En el augurio final (v.13) tenemos un testimonio explícito del dogma de la Trinidad. Probablemente no hay ningún otro pasaje en las cartas paulinas donde, con la concisión y brevedad con que aquí se hace, se exprese tan claramente ese dogma. San Pablo coloca en una misma línea a Jesucristo y al Espíritu Santo con Dios Padre, contribuyendo los tres por igual, cada uno en su esfera de apropiación, a la obra común de nuestra salud. Si pone en primer lugar a Jesucristo, es debido probablemente a que lo primero que acudió a su pensamiento fue la fórmula que le era familiar: “Que la gracia de Jesucristo sea con todos vosotros” (cf. Rom 16:20; 1Co 16:23; Gal 6:18), pero que aquí desarrolló más, mencionando también al Padre y al Espíritu Santo. No obstante que coloque a los tres en la misma línea, no hay el menor indicio, ni aquí ni en los otros escritos de Pablo, de que esté pensando en tres dioses juntos, al estilo de las religiones paganas. Su concepción es la de un Dios, que crea y redime el mundo por Cristo en el Espíritu.


Evangelio

Jn 3, 16-18

“Tanto amó Dios al mundo, que le entregó a su Hijo único, para que todo el que crea en él no perezca, sino que tenga la vida eterna. Porque Dios no envió a su Hijo para condenar al mundo, sino para que el mundo se salvara por él.
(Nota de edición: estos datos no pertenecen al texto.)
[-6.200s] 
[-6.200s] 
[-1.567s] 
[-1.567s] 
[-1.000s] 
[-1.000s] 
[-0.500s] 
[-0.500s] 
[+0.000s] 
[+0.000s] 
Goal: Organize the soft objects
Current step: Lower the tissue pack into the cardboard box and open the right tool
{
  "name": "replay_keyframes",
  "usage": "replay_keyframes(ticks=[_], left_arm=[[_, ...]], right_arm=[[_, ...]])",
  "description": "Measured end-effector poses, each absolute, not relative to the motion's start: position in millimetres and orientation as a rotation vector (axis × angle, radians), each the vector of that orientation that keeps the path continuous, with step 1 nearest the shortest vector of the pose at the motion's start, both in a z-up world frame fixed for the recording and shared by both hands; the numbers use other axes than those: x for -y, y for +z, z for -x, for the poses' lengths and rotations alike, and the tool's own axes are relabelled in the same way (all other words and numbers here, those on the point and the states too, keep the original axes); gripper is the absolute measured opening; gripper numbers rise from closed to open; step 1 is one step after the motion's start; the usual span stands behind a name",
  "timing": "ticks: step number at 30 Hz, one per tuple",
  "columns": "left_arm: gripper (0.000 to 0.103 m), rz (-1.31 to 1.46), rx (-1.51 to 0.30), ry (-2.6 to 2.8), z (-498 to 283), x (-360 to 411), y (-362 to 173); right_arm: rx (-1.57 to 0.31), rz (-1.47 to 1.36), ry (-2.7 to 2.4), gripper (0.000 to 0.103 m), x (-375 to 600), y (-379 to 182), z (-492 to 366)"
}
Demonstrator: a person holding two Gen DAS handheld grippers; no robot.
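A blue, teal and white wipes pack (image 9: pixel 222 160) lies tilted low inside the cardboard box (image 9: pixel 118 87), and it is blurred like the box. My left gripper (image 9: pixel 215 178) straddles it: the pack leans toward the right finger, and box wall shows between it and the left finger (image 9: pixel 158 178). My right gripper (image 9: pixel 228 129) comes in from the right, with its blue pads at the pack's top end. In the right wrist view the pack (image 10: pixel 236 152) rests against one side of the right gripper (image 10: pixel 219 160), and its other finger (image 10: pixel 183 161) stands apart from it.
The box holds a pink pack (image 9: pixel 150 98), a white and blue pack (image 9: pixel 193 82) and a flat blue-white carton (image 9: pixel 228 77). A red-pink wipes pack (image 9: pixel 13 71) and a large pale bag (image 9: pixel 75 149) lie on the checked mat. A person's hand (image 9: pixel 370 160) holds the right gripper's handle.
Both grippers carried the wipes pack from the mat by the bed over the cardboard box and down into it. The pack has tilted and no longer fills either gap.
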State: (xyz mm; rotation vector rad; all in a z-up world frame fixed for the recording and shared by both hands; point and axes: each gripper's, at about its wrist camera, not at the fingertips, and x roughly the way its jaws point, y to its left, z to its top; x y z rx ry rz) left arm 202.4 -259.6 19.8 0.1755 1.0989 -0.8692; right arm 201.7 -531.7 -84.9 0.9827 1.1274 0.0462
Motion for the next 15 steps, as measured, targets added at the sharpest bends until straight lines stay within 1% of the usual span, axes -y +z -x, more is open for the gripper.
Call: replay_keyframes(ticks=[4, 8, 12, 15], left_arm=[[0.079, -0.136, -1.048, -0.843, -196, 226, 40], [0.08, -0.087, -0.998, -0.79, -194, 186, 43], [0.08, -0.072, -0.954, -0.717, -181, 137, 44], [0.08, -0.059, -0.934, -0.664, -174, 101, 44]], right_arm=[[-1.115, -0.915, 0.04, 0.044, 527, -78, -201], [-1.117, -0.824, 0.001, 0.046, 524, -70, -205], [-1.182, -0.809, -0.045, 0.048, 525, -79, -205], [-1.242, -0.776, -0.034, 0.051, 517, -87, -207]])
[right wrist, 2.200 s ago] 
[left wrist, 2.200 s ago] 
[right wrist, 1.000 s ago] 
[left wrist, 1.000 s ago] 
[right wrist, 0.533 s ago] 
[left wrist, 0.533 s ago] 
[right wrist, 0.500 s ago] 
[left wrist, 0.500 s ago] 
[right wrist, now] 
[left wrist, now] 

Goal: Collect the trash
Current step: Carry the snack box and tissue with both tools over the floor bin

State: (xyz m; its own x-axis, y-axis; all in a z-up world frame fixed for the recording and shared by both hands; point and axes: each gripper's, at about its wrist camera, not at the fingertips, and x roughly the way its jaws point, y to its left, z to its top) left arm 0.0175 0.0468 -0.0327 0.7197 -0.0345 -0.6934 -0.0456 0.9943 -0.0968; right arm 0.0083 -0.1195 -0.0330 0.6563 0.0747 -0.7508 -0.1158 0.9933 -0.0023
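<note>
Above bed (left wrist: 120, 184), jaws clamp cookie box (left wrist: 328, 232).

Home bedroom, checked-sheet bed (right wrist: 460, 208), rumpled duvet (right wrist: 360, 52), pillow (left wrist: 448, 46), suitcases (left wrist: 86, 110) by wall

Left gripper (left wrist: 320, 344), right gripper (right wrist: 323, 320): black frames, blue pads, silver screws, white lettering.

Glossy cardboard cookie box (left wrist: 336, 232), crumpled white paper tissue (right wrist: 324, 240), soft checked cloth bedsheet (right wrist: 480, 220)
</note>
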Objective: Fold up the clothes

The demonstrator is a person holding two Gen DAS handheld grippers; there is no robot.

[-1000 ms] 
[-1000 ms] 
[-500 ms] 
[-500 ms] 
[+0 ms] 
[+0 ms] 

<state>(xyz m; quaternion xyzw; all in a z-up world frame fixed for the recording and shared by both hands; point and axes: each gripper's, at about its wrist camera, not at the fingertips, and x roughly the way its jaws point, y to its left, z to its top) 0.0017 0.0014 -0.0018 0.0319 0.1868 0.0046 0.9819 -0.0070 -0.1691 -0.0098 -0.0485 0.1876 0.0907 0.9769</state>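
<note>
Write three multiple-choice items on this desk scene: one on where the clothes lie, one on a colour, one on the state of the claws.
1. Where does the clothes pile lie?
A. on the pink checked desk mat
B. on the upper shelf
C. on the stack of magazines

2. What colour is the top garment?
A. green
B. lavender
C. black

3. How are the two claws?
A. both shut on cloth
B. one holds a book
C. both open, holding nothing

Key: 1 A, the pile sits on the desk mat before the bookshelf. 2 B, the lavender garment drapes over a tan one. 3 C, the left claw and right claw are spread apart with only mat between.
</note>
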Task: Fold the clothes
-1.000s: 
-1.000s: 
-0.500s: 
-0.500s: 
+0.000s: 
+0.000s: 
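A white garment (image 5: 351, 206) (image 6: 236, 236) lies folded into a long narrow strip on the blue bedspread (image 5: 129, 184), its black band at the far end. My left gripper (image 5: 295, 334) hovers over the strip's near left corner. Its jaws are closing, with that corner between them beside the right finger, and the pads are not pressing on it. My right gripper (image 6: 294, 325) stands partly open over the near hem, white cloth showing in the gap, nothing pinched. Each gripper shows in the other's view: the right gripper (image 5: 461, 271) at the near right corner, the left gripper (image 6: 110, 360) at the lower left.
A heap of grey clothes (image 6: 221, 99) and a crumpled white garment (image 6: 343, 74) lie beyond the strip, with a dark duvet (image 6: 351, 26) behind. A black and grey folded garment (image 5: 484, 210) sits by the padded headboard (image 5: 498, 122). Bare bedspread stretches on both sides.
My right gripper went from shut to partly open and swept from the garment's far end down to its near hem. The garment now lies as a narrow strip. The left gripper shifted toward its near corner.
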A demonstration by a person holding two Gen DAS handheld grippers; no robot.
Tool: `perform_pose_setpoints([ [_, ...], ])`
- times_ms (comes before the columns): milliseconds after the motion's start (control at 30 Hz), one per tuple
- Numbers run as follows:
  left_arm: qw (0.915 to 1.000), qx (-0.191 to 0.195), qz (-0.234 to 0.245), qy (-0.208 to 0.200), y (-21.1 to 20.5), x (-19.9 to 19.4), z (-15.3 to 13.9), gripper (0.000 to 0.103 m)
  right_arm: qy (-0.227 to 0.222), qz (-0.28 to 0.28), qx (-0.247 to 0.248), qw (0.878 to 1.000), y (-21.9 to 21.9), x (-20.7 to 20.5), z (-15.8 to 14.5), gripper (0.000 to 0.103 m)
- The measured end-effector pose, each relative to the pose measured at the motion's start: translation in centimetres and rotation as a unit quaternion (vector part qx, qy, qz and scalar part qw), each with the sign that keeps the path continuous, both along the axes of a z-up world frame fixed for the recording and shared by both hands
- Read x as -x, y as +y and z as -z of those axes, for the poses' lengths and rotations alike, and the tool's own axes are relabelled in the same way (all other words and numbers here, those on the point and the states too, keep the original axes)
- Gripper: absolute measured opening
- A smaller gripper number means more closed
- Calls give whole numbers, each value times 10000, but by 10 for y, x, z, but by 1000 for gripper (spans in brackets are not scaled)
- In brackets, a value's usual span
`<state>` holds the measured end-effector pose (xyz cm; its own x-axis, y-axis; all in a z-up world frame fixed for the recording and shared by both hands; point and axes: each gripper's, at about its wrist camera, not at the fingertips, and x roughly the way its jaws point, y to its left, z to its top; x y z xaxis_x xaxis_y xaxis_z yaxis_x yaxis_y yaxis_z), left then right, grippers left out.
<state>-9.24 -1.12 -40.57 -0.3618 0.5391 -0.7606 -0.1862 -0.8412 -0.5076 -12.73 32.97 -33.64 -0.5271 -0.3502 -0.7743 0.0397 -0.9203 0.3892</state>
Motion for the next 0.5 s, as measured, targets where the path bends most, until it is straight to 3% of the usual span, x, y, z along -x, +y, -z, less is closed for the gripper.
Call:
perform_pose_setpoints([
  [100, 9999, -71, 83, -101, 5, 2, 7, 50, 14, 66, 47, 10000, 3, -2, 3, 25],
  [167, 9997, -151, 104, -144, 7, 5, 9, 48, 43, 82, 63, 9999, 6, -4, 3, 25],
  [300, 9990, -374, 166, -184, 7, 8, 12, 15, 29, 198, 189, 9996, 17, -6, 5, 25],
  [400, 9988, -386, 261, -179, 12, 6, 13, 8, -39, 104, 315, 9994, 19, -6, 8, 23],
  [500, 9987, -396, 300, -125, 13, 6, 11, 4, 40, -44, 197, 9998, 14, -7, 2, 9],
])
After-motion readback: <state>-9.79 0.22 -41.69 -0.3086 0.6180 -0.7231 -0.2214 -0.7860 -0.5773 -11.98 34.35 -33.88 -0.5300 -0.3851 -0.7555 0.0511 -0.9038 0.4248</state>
El que cree en él no será condenado; pero el que no cree ya está condenado, por no haber creído en el Hijo único de Dios”.

Discuten los autores si estas palabras que anteceden (v. 16-21) son de Cristo o son “consideraciones” del evangelista penetrando la doctrina de Cristo. Y las razones que hacen ver como más probable, que son “consideraciones” del evangelista, son las siguientes:

Las expresiones que se leen aquí: “Hijo unigénito” (v.16-18), “creer en el nombre” (v.18), “hacer la verdad” (v.21), nunca aparecen en boca de Cristo; por el contrario, son expresiones propias de Jn, como se ve en otros lugares suyos (Jn 1:14.18; 1Jn 1:16; 1Jn 3:23; 1Jn 4:9; 1Jn 5:13). La misma forma aquí usada (ούτως γαρ ; ν . 16), que abre la sección, es la que Jn suele utilizar para expresar sus propias consideraciones (Jn 2:25; Jn 4:8; Jn 5:13.20; Jn 6:33; Jn 13:11).

El mismo tono impersonal en que se habla no es de Cristo. Es el tono de una persona distinta; no es el tono del que habla de su propia doctrina. A lo que se añade que estos versículos no añaden doctrina nueva.

Siendo esta perícopa reflexiones teológicas hechas por el evangelista con motivo de la doctrina expuesta por Cristo, la unión de este pasaje con lo anterior es sólo lógica. A Juan le interesa, más que el hecho histórico de Nicodemo, cuya persona pronto olvidó, la doctrina salvífica que Cristo expuso y el estado psicológico de tantos contemporáneos de Nicodemo y del evangelista, como lo acusa igualmente en el “prólogo” de su evangelio y de sus epístolas.